She tried to sound tough. She wasn't sure her little dogs were buying it. They knew her pretty well. It was hard to really put much of anything over on them. Giselle was glad she had to do the things she had to do. Feed the dogs, go to school, stop for pizza or Chinese food on the way home, pay the bills, put gas in the car, watch The Simpsons—otherwise she didn't know if she'd ever do a damn thing.

She pushed herself up onto her hands and knees. Her hair hung down around the sides of her face like thick dark thunder clouds looming in her peripheral vision. She stretched the muscles of her lower back, stretched her arms, her thighs. Everything seemed to be working; sore, but functional. Little by little, she made it up onto her feet, steadying herself with one hand on the mantle. No lightning bolt crashed her back down to the floor again.

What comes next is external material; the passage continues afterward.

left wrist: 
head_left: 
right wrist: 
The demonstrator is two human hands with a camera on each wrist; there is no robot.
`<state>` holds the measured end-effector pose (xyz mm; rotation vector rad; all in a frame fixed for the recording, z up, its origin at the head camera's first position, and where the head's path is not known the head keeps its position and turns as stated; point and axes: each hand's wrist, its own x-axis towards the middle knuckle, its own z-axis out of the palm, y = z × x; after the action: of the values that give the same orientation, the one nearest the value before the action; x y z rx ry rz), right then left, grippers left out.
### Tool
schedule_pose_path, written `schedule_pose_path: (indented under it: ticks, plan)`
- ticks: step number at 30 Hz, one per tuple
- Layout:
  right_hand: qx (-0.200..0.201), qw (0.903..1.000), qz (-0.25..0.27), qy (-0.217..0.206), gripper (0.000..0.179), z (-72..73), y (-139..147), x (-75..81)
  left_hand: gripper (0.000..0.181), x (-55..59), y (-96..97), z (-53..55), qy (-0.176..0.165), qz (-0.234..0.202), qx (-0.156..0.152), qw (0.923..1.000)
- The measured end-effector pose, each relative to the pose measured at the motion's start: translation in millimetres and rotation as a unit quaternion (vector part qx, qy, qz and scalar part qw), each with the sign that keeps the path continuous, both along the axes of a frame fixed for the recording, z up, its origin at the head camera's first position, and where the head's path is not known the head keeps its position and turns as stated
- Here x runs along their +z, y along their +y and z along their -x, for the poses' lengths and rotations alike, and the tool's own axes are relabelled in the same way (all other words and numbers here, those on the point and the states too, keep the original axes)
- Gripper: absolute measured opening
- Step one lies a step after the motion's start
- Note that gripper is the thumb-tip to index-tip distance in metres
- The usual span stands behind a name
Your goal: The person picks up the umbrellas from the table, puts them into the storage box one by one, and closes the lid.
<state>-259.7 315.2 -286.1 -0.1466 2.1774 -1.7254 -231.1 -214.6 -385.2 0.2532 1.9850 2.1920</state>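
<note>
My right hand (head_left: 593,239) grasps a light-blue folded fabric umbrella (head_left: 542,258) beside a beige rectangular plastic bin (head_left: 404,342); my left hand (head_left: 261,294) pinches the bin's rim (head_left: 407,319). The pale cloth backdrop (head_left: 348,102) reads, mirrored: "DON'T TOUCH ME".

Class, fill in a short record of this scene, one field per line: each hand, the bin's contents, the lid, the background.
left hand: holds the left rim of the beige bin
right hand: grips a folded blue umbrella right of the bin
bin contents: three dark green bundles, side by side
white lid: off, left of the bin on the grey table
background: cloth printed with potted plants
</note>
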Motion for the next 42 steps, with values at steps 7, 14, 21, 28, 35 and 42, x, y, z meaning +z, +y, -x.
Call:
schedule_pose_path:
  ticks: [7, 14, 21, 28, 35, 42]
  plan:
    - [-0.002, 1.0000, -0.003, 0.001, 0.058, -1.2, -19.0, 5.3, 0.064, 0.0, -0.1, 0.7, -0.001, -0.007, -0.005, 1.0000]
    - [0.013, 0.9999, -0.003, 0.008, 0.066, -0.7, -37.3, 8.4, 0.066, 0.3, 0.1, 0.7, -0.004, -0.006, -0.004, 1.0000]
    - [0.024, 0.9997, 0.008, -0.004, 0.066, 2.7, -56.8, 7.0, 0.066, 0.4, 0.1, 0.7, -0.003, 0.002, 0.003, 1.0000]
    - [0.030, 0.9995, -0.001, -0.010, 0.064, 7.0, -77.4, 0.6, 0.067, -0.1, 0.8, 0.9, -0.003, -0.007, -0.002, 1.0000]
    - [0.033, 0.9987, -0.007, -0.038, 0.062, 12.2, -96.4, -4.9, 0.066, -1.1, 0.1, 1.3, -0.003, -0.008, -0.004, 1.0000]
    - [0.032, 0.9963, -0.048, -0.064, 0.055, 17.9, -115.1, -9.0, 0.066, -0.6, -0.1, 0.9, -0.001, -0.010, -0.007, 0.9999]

She turned on the lamp by the fireplace and got a glimpse of her face in the mirror. Her eyes were the same wide, brown, puppy dog eyes as ever, but she noticed a stubborn, mischievous, rebellious little twinkle in them that she hadn't seen since she'd been a kid, since her head hadn't hurt. Wow. She felt seventeen again. She was cute. Her face was pretty, striking, different looking, gorgeous auburn hair, all messed up and curly like Jennifer Beals in Flashdance...whoa, when the hell had that been? She felt like Rip Van Winkle, like she'd been asleep under a tree in the Hudson River Valley for twenty years, like her whole life had been a dream.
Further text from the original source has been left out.